Ever since stable human civilizations have emerged and developed, people have been consuming food grains on a daily basis as staple food. The harvest and post-harvest processing methods of these grains have evolved over centuries. People’s eating habits have also transformed drastically through the ages. We have learnt to make use of the required specific parts of grains and discard the unwanted parts. Refining is such a process which has developed with time. In this process, the grains are milled with the help of roller grinders, where the grains are cracked and their endosperm separates from their bran and germ. Endosperm is the starchy carbohydrate part of grain with a tiny amount of vitamins and minerals. We prefer on eating refined grains because they are less fibrous and easier to chew and digest. The most commonly refined flour is wheat. Most of the delicious bakery cereal food products are made from refined wheat flour or maida. As maida does not contain germ and bran, it is devoid of good fiber and nutrients that whole wheat is enriched with. We use refined wheat flour in a variety of our dishes. Delicacies like bread, buns, noodles, cakes, biscuits have refined flour as their major ingredient. As refined grains skip important nutrients, all we consume at the end is starch and carbs. Fortification methods have been used to make up for the lost nutrients, but some elements of natural grain like phytochemicals can neither be economically recovered nor can be added to refined grains.

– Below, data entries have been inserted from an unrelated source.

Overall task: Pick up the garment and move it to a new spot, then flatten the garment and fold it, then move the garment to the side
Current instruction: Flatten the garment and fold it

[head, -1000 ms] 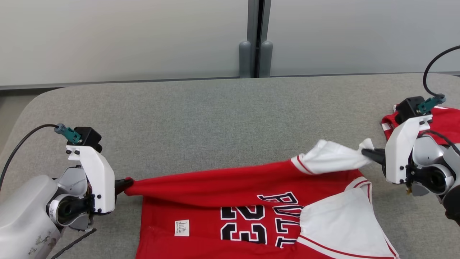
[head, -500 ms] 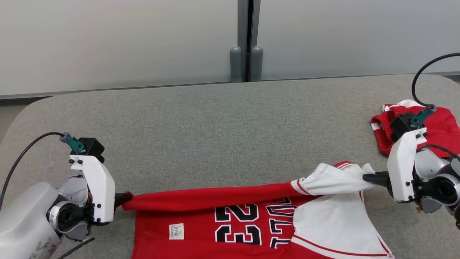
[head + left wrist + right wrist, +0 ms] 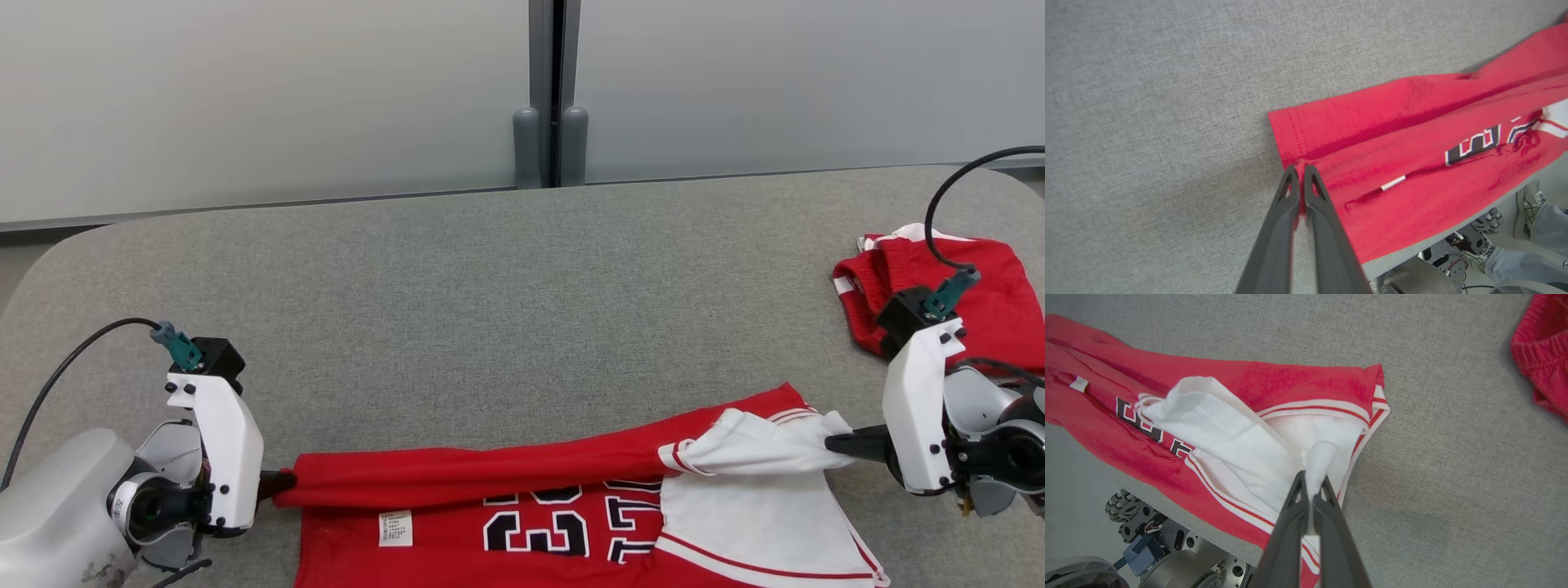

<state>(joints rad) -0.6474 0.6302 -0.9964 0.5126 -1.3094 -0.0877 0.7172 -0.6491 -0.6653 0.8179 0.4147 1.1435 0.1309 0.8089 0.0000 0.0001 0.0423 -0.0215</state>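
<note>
Head view: garment [image 3: 490, 475] between left tool [image 3: 282, 482], right tool [image 3: 833, 443].

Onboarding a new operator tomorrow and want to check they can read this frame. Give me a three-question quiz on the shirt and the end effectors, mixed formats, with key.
1. Multiple choice: which part of the garment does the right end effector pinch? A) white sleeve cloth B) the small tag C) the black lettering
2. True or false: the red cloth bundle lies apart from the garment, on the table.
3. Short answer: what does the left end effector hold?

Key
1. A
2. True
3. A red corner of the garment, by its stitched hem, with the jaws shut on it.
</note>
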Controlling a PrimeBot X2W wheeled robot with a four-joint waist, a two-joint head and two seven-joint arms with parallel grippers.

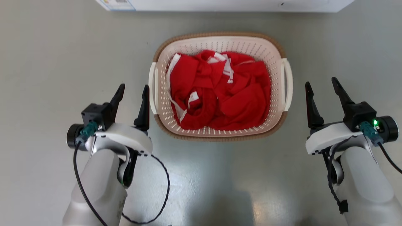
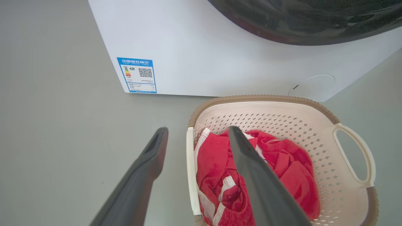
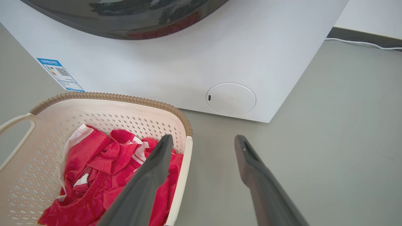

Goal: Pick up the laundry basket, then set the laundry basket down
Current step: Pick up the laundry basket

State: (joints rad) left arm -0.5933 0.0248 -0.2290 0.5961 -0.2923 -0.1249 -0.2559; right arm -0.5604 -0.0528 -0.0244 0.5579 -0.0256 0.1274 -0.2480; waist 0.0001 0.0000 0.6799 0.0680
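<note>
The left claw [image 1: 133, 88] is released, its two dark fingers spread, and is positioned just beside the left handle [image 1: 153, 88] of the laundry basket [image 1: 220, 44]. Contact cannot be determined. In the left wrist view, that handle is framed between the fingers. The right claw [image 1: 321, 82] is likewise released and is positioned near the right handle [image 1: 288, 84], with a strip of floor [image 1: 47, 78] visible between them. The laundry basket is set on the grey floor between the two claws and is loaded with a crumpled red garment [image 1: 232, 100] with white trim. Directly beyond the basket stands a white washing machine [image 1: 232, 4], fitted with an energy label [image 2: 137, 75] and a round service cover [image 3: 230, 99].
</note>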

As opposed to this, whole grains contain three layers, namely bran, germ as well as endosperm. Bran is the fibre-filled outer layer of grain with vitamin B, minerals, antioxidants and phytochemicals. The innermost germ layer is the nutrient packed core with vitamins B and E, phytochemicals and healthy fats. As whole grains have good fibre content, they take longer time to pass through the intestine and help in longer digestion time. This ensures proper absorption of important micronutrients along with major nutrients in blood. It also keeps the stomach full for a longer time, resulting in a feeling of satiety and avoidance of overeating and consequent weight gain. Bran and fibre are slowly digested in the colon as compared to simple sugars like glucose. Thus the blood sugar level rises gradually and in a controlled manner instead a of sharp, drastic rise.

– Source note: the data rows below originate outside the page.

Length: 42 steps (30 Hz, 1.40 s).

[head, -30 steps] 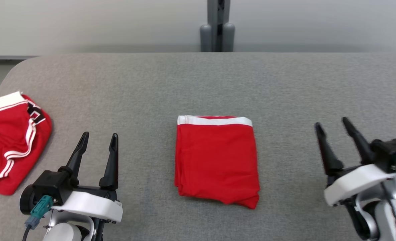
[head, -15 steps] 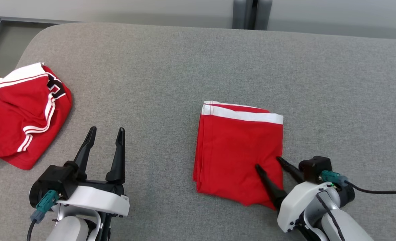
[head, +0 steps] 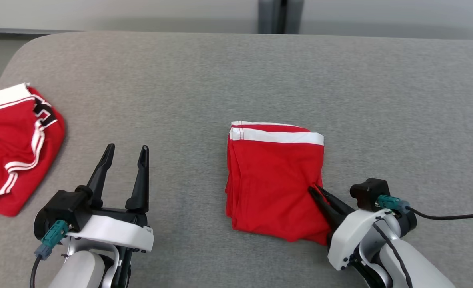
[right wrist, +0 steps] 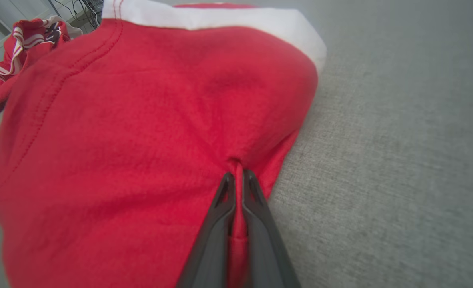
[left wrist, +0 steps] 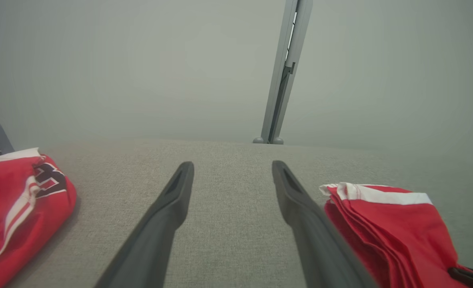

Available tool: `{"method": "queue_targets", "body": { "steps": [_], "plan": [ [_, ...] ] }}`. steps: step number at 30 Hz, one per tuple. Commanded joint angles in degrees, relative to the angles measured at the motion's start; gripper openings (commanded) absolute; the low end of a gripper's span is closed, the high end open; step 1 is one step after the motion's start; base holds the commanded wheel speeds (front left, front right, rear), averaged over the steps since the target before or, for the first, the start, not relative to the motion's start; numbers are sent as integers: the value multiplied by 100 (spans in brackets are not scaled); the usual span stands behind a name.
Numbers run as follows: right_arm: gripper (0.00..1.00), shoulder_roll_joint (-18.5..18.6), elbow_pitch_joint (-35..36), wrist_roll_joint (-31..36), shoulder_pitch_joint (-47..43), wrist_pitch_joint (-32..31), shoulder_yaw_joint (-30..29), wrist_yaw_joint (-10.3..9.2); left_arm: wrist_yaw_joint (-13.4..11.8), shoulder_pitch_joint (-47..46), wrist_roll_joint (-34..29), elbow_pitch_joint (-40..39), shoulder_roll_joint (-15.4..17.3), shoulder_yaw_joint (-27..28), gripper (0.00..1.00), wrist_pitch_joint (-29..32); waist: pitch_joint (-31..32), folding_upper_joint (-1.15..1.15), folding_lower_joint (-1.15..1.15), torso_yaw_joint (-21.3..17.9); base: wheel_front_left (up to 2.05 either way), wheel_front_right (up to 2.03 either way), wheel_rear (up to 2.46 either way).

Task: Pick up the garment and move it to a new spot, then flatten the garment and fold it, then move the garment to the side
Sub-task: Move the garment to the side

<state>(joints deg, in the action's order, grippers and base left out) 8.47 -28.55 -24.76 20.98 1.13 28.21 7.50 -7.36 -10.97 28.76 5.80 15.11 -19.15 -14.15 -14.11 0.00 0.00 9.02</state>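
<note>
The folded red garment point(head: 274, 180) lies flat on the grey worktop point(head: 220, 80), a little right of the middle in the head view. It makes a neat rectangle with a white band point(head: 276, 136) along its far edge. The right end effector point(head: 315, 189) comes in from the lower right, and its two dark fingers are pressed together on the right edge of the garment, near the corner closest to the robot. In the right wrist view a thin fold of red cloth is pinched between the fingertips, and the cloth puckers a little just ahead of them. The left end effector point(head: 126, 147) is at the lower left, with its fingers spread well apart and pointing away from the robot, holding nothing. It is over bare worktop, well apart from the folded garment, whose layered edge shows at the right side of the left wrist view. A second red garment point(head: 12, 144) — with white stripes and a dark printed mark — lies crumpled at the left edge of the worktop, well apart from the folded one. Behind the far edge of the worktop a grey post point(head: 276, 16) stands upright before a pale wall. A black cable point(head: 448, 217) runs from the right wrist toward the right side of the head view.
</note>
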Motion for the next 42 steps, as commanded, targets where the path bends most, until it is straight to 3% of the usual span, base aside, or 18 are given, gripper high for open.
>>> {"method": "queue_targets", "body": {
  "steps": [1, 15, 20, 28, 36, 42],
  "plan": [
    [0, 110, 0, 1, 50, 55, -4, -1, -15, -50, -18, -40, 10, 16, 100, 0, 8, 0, 0, -142, 0, 0, 0],
    [0, 668, 565, 246, -248, 158, -96, -1, -138, -49, -235, -694, 504, 2, 100, 429, -254, 0, 0, -2215, 0, 0, 0],
    [0, 796, 652, 285, -176, 225, -186, -1, -131, -192, -284, -897, 581, -85, 100, 652, -424, 0, 0, -2661, 0, 0, 0],
    [0, 1181, 418, 390, 337, 443, -508, -1, -70, -575, -521, -1162, 607, -359, 100, 933, -676, 0, 0, -2698, 0, 0, 0],
    [0, 2081, -698, 552, 1406, 906, -909, -1, 48, -877, -635, -1224, 523, -609, 100, 994, -949, 0, 0, -2300, 0, 0, 0],
    [0, 2328, -1417, 500, 1805, 1170, -994, -1, 44, -973, -706, -1259, 516, -674, 100, 957, -1079, 0, 0, -2077, 0, 0, 0]
  ]
}}
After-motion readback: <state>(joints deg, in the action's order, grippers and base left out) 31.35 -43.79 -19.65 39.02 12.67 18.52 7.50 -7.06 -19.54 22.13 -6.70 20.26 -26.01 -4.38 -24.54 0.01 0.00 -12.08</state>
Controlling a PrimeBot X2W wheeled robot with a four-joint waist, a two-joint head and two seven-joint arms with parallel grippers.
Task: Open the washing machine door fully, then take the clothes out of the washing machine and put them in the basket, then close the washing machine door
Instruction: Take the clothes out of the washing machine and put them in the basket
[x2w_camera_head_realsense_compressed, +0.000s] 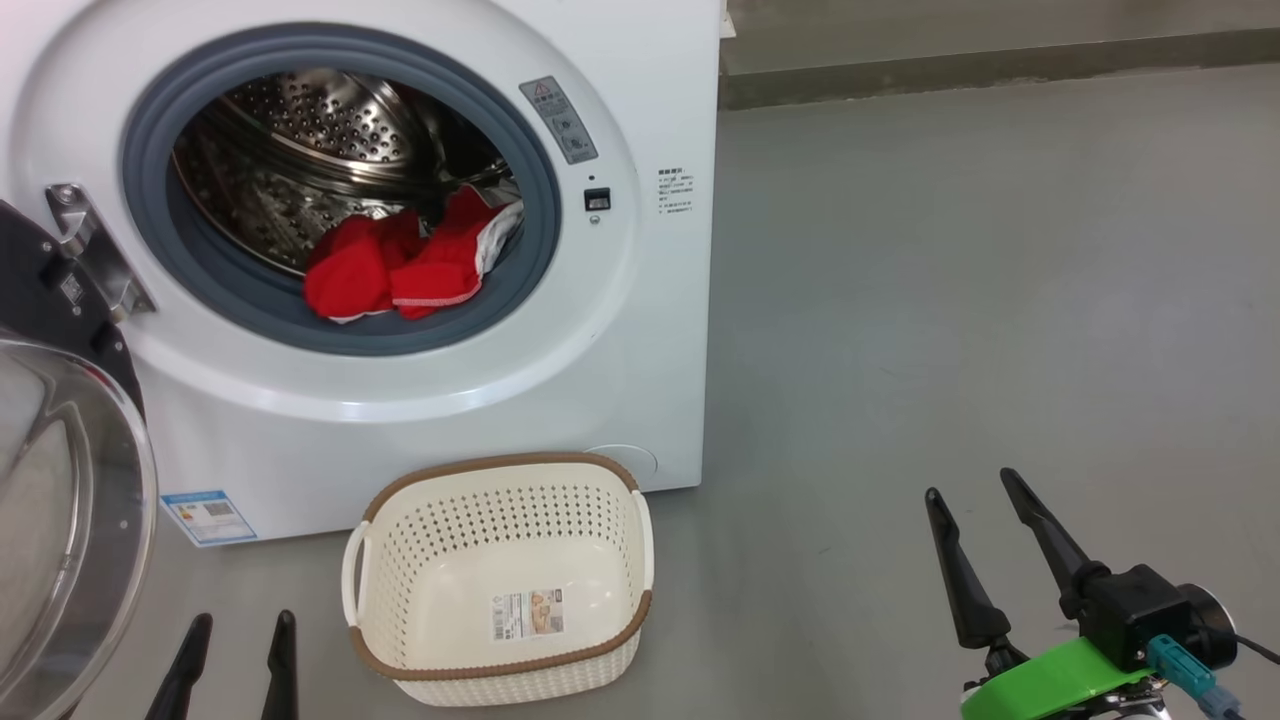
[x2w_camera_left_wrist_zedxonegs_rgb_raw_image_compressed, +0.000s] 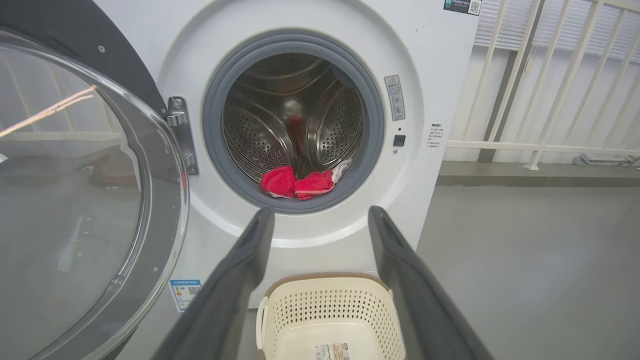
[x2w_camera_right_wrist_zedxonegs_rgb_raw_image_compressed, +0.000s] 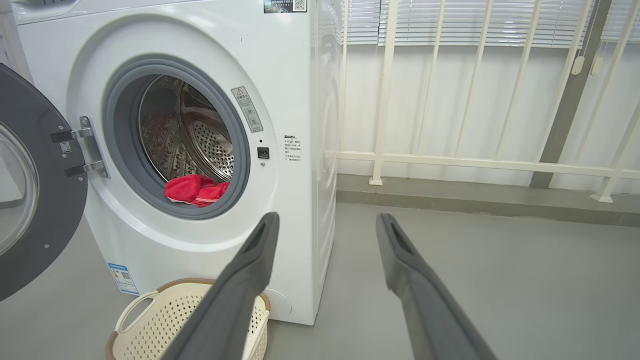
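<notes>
door (x2w_camera_head_realsense_compressed: 60, 520) open, red clothes (x2w_camera_head_realsense_compressed: 350, 275) in washing machine (x2w_camera_head_realsense_compressed: 620, 340), basket (x2w_camera_head_realsense_compressed: 500, 522) just in front; left end effector (x2w_camera_head_realsense_compressed: 243, 620) and right end effector (x2w_camera_head_realsense_compressed: 972, 487) both spread.

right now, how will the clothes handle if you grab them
The clothes lie crumpled and folded, so they will likely hang floppy and light. They look like separate pieces, so one may drop. Their edge rests on the grey ring, so it may drag.
</notes>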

Research shows that consumption of whole grains is linked to a less likely possibility of death due to inflammatory and cardiovascular diseases as also cancer. Replacement of refined grains with fibrous whole grains with a lower glycemic index is beneficial in the reduction of type-2 diabetes by improving insulin sensitivity and glucose metabolism. The fibre in whole grains makes the stool soft and bulky with better absorption and retention of water, helping in prevention of constipation.

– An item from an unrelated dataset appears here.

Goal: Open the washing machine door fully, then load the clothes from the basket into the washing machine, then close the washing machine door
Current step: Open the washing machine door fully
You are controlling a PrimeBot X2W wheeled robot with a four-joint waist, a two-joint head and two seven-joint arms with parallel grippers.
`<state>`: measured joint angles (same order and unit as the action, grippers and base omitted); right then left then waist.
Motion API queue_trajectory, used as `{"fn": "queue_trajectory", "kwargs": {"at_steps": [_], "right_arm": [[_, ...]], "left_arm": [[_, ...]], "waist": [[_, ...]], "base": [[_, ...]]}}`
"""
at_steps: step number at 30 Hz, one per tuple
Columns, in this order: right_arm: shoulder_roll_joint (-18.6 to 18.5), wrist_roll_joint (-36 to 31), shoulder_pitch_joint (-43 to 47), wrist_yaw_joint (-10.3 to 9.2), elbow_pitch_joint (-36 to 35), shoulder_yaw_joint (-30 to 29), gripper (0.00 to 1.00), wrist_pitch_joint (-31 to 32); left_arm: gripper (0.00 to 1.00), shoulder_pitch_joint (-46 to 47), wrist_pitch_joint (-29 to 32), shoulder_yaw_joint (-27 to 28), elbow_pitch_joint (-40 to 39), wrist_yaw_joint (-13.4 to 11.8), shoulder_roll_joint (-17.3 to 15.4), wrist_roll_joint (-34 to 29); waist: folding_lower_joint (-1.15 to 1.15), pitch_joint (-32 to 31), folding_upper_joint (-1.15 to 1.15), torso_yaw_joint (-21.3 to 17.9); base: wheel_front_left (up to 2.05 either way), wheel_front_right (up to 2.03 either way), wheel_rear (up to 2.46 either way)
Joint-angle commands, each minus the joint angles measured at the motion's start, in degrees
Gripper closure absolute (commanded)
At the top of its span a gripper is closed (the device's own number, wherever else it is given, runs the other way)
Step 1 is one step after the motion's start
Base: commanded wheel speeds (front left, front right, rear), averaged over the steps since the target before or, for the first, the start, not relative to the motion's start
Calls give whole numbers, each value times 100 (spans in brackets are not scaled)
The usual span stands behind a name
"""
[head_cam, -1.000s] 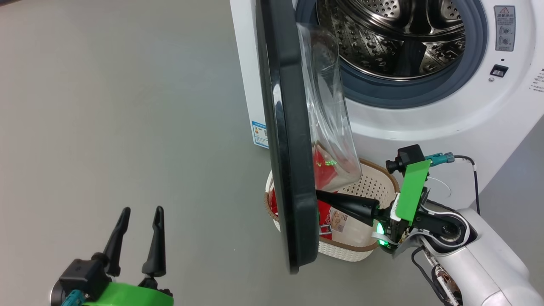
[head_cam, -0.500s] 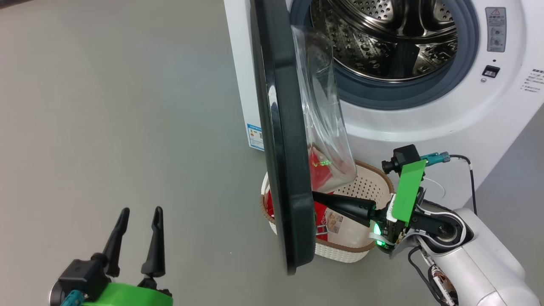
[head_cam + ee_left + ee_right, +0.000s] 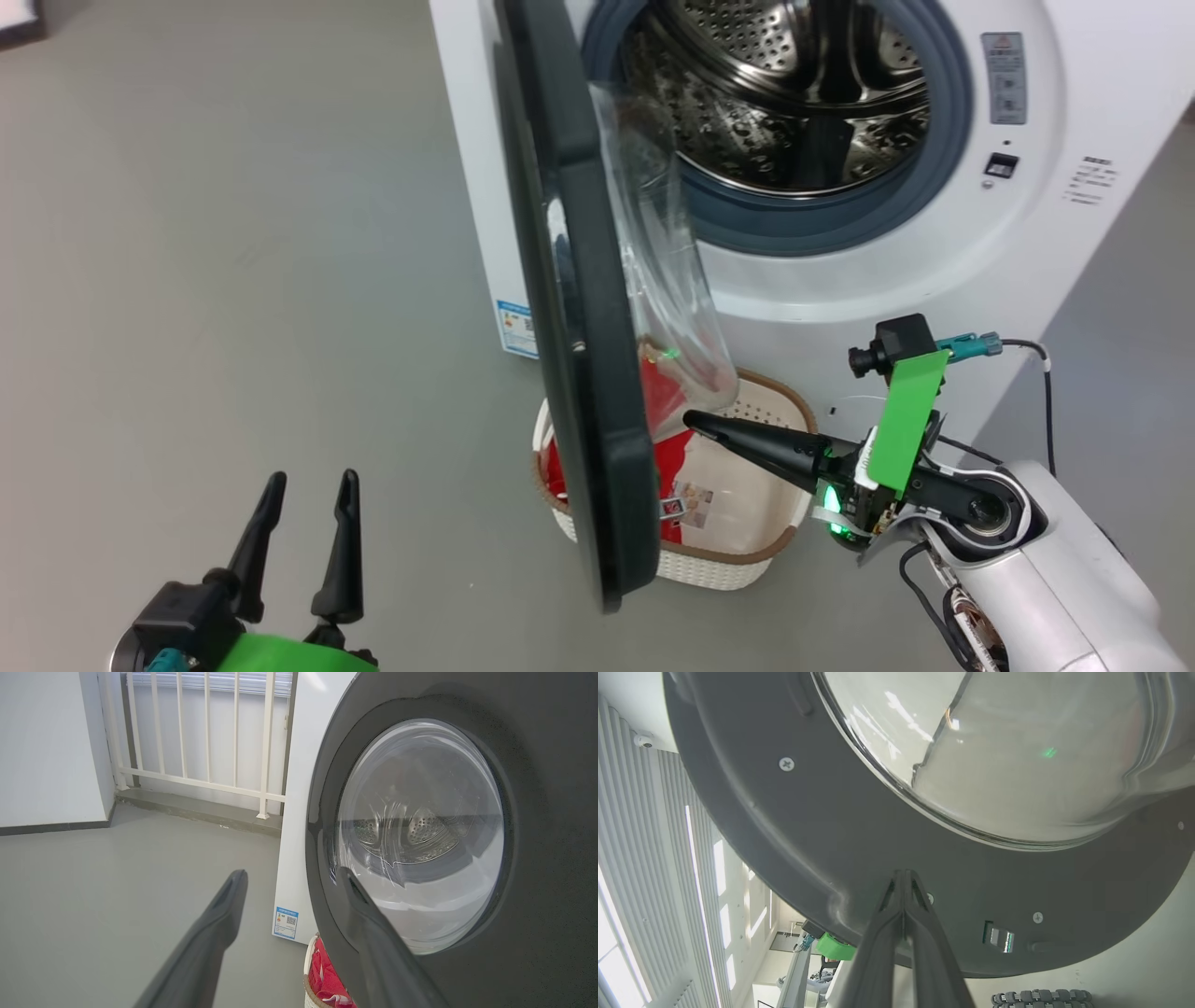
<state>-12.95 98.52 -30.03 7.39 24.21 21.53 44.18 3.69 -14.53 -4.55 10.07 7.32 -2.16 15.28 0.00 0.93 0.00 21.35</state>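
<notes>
Swinging wider: washing machine door [image 3: 579, 280]

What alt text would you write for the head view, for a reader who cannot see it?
The black door of the washing machine stands partly open, edge-on, with the shut right gripper pointing at its inner side. Below sits the basket holding red clothes; the open left gripper hovers at lower left.

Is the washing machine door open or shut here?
Open. The washing machine door stands swung out from the washing machine, edge-on to the head view, steel drum exposed. Fully open or not: cannot tell.
</notes>
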Motion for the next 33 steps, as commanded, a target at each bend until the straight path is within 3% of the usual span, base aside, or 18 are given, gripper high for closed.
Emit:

In the beginning, it may seem difficult to switch to whole grain products instead of their refined counterparts, but changing to these products will prove beneficial in the long run. Efforts are also being made to improve the sensory appeal of whole grain products. Fitness freaks and diet conscious people are wilfully changing their unhealthy fooding habits by choosing whole grain substitutes of products like brown bread, multigrain flour, whole wheat noodles and pasta, brown rice, whole grain breakfast cereals. All in all, we can say that a healthy diet paves way for a healthy body and modifying the items on our plate to healthier options heavily weighs in to promote fitness and longevity of a healthy life.